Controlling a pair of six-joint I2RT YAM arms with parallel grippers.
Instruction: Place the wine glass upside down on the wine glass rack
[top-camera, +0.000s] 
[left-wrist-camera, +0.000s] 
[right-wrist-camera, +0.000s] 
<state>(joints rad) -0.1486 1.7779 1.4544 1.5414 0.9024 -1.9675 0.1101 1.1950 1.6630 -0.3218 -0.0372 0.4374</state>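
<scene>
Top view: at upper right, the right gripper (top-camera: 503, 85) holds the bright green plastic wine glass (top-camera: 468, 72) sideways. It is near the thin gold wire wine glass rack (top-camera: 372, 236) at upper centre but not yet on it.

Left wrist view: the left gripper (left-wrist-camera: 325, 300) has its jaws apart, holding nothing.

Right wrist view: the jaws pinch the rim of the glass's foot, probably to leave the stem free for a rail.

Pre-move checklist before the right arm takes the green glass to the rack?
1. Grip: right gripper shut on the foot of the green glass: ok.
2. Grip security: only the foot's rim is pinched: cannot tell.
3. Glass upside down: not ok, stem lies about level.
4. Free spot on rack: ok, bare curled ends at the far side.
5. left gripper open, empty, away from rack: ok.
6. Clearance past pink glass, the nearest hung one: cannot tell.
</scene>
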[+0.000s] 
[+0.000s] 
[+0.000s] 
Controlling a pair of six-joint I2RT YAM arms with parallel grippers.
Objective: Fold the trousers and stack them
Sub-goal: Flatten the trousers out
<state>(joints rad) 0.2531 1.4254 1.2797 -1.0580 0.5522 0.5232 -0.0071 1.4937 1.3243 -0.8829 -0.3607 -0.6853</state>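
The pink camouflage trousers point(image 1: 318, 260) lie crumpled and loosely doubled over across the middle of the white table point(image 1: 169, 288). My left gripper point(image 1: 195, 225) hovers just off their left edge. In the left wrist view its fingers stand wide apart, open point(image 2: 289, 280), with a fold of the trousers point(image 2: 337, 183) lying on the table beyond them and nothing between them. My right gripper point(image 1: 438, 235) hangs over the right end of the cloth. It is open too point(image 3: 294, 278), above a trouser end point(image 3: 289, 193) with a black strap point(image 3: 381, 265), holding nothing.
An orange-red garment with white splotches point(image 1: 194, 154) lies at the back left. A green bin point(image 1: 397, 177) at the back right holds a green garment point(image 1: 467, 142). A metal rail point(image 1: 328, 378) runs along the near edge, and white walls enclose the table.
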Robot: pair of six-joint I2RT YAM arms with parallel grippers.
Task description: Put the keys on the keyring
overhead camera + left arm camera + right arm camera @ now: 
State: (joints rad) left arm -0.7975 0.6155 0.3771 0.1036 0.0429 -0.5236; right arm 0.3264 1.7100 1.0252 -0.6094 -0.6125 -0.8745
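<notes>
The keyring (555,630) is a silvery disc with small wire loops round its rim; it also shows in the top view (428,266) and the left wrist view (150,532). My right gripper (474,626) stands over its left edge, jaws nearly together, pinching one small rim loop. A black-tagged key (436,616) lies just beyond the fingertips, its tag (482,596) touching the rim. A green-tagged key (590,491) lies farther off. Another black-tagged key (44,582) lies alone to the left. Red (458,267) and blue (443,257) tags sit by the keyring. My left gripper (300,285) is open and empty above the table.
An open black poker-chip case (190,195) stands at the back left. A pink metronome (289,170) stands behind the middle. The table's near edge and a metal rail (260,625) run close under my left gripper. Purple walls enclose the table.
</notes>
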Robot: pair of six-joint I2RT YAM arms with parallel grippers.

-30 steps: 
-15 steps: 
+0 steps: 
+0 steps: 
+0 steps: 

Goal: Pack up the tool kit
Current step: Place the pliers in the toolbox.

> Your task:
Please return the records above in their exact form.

> Response below:
Controlling a pair of six-joint I2RT YAM arms with parallel grippers.
Instruction: Place the wine glass upside down on the wine glass rack
[top-camera, +0.000s] 
[left-wrist-camera, +0.000s] 
[right-wrist-camera, +0.000s] 
<state>(joints rad) -0.1486 1.7779 1.4544 1.5414 0.9024 -1.9675 0.1101 1.1950 1.6630 -0.3218 -0.0372 0.4374</state>
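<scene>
Top view: at upper right, the right gripper (top-camera: 503, 85) holds the bright green plastic wine glass (top-camera: 468, 72) sideways. It is near the thin gold wire wine glass rack (top-camera: 372, 236) at upper centre but not yet on it.

Left wrist view: the left gripper (left-wrist-camera: 325, 300) has its jaws apart, holding nothing.

Right wrist view: the jaws pinch the rim of the glass's foot, probably to leave the stem free for a rail.

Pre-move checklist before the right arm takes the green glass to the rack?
1. Grip: right gripper shut on the foot of the green glass: ok.
2. Grip security: only the foot's rim is pinched: cannot tell.
3. Glass upside down: not ok, stem lies about level.
4. Free spot on rack: ok, bare curled ends at the far side.
5. left gripper open, empty, away from rack: ok.
6. Clearance past pink glass, the nearest hung one: cannot tell.
</scene>
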[+0.000s] 
[+0.000s] 
[+0.000s] 
Controlling a pair of six-joint I2RT YAM arms with parallel grippers.
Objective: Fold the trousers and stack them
Sub-goal: Flatten the trousers out
<state>(joints rad) 0.2531 1.4254 1.2797 -1.0580 0.5522 0.5232 -0.0071 1.4937 1.3243 -0.8829 -0.3607 -0.6853</state>
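The pink camouflage trousers point(image 1: 318, 260) lie crumpled and loosely doubled over across the middle of the white table point(image 1: 169, 288). My left gripper point(image 1: 195, 225) hovers just off their left edge. In the left wrist view its fingers stand wide apart, open point(image 2: 289, 280), with a fold of the trousers point(image 2: 337, 183) lying on the table beyond them and nothing between them. My right gripper point(image 1: 438, 235) hangs over the right end of the cloth. It is open too point(image 3: 294, 278), above a trouser end point(image 3: 289, 193) with a black strap point(image 3: 381, 265), holding nothing.
An orange-red garment with white splotches point(image 1: 194, 154) lies at the back left. A green bin point(image 1: 397, 177) at the back right holds a green garment point(image 1: 467, 142). A metal rail point(image 1: 328, 378) runs along the near edge, and white walls enclose the table.
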Robot: pair of six-joint I2RT YAM arms with parallel grippers.
Task description: Put the keys on the keyring
overhead camera + left arm camera + right arm camera @ now: 
State: (joints rad) left arm -0.7975 0.6155 0.3771 0.1036 0.0429 -0.5236; right arm 0.3264 1.7100 1.0252 -0.6094 -0.6125 -0.8745
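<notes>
The keyring (555,630) is a silvery disc with small wire loops round its rim; it also shows in the top view (428,266) and the left wrist view (150,532). My right gripper (474,626) stands over its left edge, jaws nearly together, pinching one small rim loop. A black-tagged key (436,616) lies just beyond the fingertips, its tag (482,596) touching the rim. A green-tagged key (590,491) lies farther off. Another black-tagged key (44,582) lies alone to the left. Red (458,267) and blue (443,257) tags sit by the keyring. My left gripper (300,285) is open and empty above the table.
An open black poker-chip case (190,195) stands at the back left. A pink metronome (289,170) stands behind the middle. The table's near edge and a metal rail (260,625) run close under my left gripper. Purple walls enclose the table.
</notes>
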Robot: pair of six-joint I2RT YAM arms with parallel grippers.

-30 steps: 
-15 steps: 
+0 steps: 
+0 steps: 
+0 steps: 

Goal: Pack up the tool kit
Current step: Place the pliers in the toolbox.

This exercise has nothing further to it.